Friday, December 22, 2006

The History Boys

This is a movie I have to see this Christmas. The Globe & Mail’s Johanna Schneller (The Moviegoer) gives her magical movie moments of 2006 (“not my Best Of list ... more of a thank-you note.”) and has this to say about The History Boys:
Richard Griffiths dissects a poem in The History Boys. How do you dramatize what a great teacher does? Movies about the glory of education usually rely on big moments — teachers jumping onto desks, students speaking rapidly in a frenzy of intellectual revelation. Instead, this film has one exquisite scene in which Griffiths sits with a single student and mentions a few things about a poem. In the questions he asks and the gentle manner in which he asks them, you learn everything you need to know about this man, you absorb everything the movie is saying about teaching — and you actually feel what it is to learn, the quiet, private thrill of thinking.
’Nuff said?

Labels:

Thursday, December 21, 2006

Some People

Some people
ascend out of our life, some people
enter our life,
uninvited and sit down,
some people
calmly walk by, some people
give you a rose,
or buy you a new car,
some people
stand so close to you, some people,
you've entirely forgotten
some people, some people
are actually you,
some people
you've never seen at all, some people
eat asparagus, some people
are children,
some people climb up on the roof,
sit down at table,
lie around in hammocks, take walks with their red
umbrella,
some people look at you,
some people have never noticed you at all, some people
want to take your hand, some people
die during the night,
some people are other people, some people are you, some people
don't exist,
some people do.

“Some People” written by Rolf Jacobsen and translated by Robert Bly, from The Winged Energy of Delight. © Harper Collins Publishers.

Covers

My covers, my friends’ covers, my neighbours’ covers.

Labels:

Diana Fayt makes beautiful bowls

Via design*sponge, the work of Diana Fayt is simply gorgeous. Apparently a combination of ceramics and printmaking, these works have a whimsical, sketchbooky quality I can't quite get over. Great colour sensibility as well. Would be nice to own one!

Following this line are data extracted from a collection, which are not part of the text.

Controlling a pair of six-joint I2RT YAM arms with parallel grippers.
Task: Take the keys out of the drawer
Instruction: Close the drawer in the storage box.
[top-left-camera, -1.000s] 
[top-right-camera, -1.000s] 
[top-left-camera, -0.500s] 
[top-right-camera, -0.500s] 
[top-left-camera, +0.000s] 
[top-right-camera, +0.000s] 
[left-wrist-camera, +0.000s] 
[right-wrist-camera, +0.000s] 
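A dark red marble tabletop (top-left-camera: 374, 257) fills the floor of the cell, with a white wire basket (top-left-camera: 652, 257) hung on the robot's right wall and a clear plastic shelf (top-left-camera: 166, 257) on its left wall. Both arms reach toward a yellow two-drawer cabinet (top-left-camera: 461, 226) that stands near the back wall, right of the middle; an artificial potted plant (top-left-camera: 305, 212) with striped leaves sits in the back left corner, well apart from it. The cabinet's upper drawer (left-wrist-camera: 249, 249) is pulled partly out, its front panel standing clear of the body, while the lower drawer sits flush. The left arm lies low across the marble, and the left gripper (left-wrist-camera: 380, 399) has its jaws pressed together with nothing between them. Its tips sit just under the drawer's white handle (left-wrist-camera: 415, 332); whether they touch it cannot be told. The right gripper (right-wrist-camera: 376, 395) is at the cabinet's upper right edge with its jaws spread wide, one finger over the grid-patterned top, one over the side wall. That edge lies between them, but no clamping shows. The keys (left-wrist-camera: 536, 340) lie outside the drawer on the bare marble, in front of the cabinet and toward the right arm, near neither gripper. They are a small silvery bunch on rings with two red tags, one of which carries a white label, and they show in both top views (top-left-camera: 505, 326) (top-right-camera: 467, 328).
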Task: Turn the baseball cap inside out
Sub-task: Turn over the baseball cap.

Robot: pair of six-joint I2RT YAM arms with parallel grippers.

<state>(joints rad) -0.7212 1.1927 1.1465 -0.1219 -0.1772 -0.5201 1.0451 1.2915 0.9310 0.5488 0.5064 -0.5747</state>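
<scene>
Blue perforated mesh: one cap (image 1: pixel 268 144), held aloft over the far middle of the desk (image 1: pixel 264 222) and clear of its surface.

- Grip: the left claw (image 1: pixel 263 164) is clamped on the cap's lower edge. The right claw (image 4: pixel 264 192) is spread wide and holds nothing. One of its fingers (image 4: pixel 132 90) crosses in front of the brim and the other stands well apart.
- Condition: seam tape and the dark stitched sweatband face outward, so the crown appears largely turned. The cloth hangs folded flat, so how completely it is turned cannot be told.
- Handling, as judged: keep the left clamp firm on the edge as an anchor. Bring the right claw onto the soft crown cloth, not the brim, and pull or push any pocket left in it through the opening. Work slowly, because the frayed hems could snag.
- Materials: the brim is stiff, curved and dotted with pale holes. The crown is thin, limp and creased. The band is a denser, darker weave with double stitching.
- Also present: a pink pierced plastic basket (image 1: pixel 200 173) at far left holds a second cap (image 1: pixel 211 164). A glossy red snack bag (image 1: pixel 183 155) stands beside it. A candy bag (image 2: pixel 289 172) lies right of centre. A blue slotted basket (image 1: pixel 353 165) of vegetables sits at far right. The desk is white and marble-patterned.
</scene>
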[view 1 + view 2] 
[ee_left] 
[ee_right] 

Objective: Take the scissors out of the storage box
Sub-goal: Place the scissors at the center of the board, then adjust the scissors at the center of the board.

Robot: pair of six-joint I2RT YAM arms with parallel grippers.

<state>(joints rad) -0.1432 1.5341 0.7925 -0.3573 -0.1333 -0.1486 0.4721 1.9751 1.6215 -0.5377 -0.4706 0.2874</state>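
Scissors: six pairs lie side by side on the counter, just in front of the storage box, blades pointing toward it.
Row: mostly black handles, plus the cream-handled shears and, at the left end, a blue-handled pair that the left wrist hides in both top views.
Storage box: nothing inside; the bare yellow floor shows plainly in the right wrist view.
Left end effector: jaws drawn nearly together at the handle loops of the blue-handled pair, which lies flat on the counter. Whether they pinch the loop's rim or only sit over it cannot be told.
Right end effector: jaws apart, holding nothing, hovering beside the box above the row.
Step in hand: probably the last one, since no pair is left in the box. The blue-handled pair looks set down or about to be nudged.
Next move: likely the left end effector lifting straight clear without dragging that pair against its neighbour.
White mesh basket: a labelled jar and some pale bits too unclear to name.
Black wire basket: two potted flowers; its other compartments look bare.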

Wednesday, December 20, 2006

Best folk CDs of 2006

Well, since we’re talking about favourites, how about Folk Alley's Top 10 Folk CDs for 2006? I own only two of them but I’ve already exceeded my quota for December. (the Canadians do quite well, don’t they?!)

1. Wailin’ Jennys: Firecracker

2. Hem: Funnel Cloud

3. Kieran Kane, Kevin Welch & Fats Kaplin: Lost John Dean

4. Linda Ronstadt & Ann Savoy: Adieu False Heart

5. Mark Knopfler/Emmylou Harris: All the Roadrunning

6. The Duhks: Migrations

7. Antje Duvekot: Big Dream Boulevard

8. Michael McGoldrick: Wired

9. Solas: Reunion: A Decade of Solas

10. Bruce Cockburn: Life Short, Call Now

Joseph’s favourite book covers 2006

Joseph over at The Book Design Review lists his favourite book covers for 2006. They are something to behold.

Labels: ,

Tuesday, December 19, 2006

The Door

When she came suddenly in
It seemed the door could never close again,
Nor even did she close it – she, she –
The room lay open to a visiting sea
Which no door could restrain.

Yet when at last she smiled, tilting her head
To take her leave of me,
Where she had smiled, instead
There was a dark door closing endlessly,
The waves receded.

Robert Graves

Labels:

Saturday, December 16, 2006

Despite and Still

Have you not read
The words in my head,
And I made part
Of your own heart?
We have been such as draw
The losing straw —
You of your gentleness,
I of my rashness,
Both of despair —
Yet still might share
This happy will:
To love despite and still.
Never let us deny
The thing's necessity,
But, O, refuse
To choose,
Where chance may seem to give
Love in alternative.

Robert Graves, 1958

Labels:

Friday, December 15, 2006

Brush & Ink

Ward Schumaker has such a nice way with an inkpot.

Labels: ,

“Romance has been reduced to a boob graze”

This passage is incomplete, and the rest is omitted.